"The acoustics of speech"
In the last post, we discussed the articulatory aspects of speech. This post will build on that one and discuss the acoustic aspects of speech.
The acoustic aspects of speech
When speaking, a sound wave is produced. This is the air stream that is produced and modulated during the process of articulating phones. Because it is a sound wave, we can analyze it acoustically. Let's start by returning to the glottis and vocal folds. The vocal folds can open and close. When the vocal folds are open while air is passing throug them, the air passes through in what is an essentially random manner that would be perceived as noise if other articulators didn't modulate the stream (think about breathing onto your hands to warm them up). When the folds are nearly closed, they vibrate in a cyclic way, which causes the air stream to move in a cyclic way, sounding like a buzz or hum if unmodulated (think of saying "uhhhhh..." in a mindless way). The effect of these two positions on the air stream forms the acoustic basis for the voiced/voiceless dimension of articulation. Additionally, the faster the vocal folds vibrate, the higher the pitch of the resultant acoustic signal. This information is contained in the lower frequency ranges of the sounds humans produce, and it is part of what constitutes tone in tonal languages like Mandarin, Yoruba, and Zapotecan languages.
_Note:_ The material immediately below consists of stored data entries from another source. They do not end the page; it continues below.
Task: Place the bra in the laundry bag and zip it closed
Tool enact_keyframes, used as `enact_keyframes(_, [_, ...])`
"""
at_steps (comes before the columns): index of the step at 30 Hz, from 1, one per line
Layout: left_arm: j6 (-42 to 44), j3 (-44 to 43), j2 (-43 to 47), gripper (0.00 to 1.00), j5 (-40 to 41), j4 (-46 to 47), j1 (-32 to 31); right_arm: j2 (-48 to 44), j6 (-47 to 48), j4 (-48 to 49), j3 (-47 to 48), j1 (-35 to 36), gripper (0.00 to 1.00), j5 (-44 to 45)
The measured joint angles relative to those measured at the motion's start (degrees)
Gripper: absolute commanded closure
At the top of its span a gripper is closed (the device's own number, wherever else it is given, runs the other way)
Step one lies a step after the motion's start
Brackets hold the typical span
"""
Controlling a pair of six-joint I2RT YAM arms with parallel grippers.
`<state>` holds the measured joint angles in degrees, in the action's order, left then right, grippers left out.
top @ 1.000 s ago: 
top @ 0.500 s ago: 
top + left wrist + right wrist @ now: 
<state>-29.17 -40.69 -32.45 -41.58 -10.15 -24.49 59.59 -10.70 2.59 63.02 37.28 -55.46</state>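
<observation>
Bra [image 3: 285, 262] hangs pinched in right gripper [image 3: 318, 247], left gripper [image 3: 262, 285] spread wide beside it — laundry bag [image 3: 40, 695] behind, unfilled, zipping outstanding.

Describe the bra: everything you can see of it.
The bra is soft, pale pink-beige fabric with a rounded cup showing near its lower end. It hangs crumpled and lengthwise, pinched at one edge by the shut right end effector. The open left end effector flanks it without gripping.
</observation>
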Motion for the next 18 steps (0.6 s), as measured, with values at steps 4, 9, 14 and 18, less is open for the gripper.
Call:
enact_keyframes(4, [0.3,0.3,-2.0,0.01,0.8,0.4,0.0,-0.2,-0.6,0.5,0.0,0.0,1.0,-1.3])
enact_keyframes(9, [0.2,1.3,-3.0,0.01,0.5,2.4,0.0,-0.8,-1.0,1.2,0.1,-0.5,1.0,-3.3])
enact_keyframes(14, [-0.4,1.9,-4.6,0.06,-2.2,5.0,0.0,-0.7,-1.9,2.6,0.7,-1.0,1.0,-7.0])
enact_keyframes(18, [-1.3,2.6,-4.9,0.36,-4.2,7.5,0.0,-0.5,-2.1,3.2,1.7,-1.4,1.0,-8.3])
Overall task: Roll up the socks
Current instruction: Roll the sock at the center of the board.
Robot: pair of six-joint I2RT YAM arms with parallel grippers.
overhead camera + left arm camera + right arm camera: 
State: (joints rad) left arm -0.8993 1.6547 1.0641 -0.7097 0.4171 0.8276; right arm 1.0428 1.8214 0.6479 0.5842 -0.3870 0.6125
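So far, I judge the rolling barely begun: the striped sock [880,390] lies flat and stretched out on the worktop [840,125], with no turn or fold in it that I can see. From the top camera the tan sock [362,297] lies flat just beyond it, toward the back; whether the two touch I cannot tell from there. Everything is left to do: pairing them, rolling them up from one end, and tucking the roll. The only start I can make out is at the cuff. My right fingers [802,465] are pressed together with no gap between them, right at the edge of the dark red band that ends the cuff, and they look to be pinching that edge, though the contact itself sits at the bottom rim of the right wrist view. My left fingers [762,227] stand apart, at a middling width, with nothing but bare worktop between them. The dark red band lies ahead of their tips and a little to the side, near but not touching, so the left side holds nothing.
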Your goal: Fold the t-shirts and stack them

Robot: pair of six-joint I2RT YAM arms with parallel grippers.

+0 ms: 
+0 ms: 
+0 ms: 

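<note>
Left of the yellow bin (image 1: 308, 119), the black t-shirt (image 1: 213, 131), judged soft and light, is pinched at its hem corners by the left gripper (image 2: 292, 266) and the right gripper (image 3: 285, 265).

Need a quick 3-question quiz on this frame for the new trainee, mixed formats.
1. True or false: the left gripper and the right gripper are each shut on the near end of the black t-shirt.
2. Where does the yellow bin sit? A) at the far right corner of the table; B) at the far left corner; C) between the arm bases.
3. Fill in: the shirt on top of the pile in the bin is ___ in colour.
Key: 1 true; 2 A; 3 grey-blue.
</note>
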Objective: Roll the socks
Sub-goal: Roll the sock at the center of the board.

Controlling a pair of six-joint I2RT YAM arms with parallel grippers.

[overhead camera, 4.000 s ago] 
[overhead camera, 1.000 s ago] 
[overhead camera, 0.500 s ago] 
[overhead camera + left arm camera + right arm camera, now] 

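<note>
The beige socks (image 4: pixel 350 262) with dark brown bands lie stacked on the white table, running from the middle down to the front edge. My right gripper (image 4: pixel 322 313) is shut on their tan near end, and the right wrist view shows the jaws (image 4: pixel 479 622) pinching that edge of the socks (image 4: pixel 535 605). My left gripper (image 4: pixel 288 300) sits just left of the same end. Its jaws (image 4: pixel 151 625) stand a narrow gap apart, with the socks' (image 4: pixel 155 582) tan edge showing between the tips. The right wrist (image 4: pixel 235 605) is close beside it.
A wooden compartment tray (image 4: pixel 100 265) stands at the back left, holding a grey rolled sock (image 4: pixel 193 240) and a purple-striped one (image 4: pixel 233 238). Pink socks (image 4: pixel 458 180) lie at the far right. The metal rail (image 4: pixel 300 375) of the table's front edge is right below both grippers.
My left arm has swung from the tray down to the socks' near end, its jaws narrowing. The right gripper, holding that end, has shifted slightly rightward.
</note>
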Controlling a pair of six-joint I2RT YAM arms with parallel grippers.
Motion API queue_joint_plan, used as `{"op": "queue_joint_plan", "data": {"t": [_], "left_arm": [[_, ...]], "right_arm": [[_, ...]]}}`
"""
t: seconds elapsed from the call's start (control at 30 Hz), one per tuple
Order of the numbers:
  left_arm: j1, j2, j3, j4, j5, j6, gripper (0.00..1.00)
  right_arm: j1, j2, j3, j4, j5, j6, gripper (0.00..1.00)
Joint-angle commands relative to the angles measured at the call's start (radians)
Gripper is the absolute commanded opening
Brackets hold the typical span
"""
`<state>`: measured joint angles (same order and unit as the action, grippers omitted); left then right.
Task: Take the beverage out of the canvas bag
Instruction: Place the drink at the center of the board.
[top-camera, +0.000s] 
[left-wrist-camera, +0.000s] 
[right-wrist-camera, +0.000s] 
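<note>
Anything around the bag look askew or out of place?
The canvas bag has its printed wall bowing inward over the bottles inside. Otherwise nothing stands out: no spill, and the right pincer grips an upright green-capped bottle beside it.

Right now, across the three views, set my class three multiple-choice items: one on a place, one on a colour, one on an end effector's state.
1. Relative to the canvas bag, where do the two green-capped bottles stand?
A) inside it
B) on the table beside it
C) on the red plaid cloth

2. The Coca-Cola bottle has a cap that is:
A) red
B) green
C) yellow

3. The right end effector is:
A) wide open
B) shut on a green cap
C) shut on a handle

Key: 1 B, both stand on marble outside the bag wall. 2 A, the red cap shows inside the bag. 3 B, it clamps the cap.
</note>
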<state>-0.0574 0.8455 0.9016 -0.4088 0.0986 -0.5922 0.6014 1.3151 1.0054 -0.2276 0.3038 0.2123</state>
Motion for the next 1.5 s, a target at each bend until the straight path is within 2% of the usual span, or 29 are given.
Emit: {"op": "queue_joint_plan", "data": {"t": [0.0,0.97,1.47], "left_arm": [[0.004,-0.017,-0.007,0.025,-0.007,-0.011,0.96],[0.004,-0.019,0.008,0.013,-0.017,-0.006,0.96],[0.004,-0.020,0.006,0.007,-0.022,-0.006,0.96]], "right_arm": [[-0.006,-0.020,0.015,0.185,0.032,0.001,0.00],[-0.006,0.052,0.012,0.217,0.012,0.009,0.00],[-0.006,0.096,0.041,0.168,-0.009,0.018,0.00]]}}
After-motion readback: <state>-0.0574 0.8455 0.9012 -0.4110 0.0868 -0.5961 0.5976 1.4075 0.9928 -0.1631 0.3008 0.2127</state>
As the air stream passes through the rest of the vocal tract, the shape of the tubes it passes through (the rest of the trachea, the mouth, and, potentially, the nasal cavity) help to modulate the air stream. The result of the rest of the air stream's journey is that it adds higher-frequency energy to the air stream, which is used to distinguish between phones when listening to speech. Based on the resonant frequencies of the speaker's vocal tract, certain frequency bands will be more intense than others. These bands are called formants, and they are the primary cues for distinguishing vowel identity in speech, and they are also used in the process of identifying stops (e.g., [b] vs. [d]). Multiple models have been proposed to predict aspects of this process. Johnson (2012) discusses the source-filter theory, tube models, and perturbation theory, if you are interested in learning more about how mainpulations of the physical shape of the vocal tract can affect the acoustic signal.
After the air stream leaves the body, it is a complex wave. That is, to define it with mathematical functions would require the composition of multiple sinusoids. The wave is longitudinal, so the energy in the wave is transfered by a series of air particles smacking into each other. Wikipedia's page on longitudinal waves (Wikipedia contributors, 2018) has an illustration of what this kind of wave looks like.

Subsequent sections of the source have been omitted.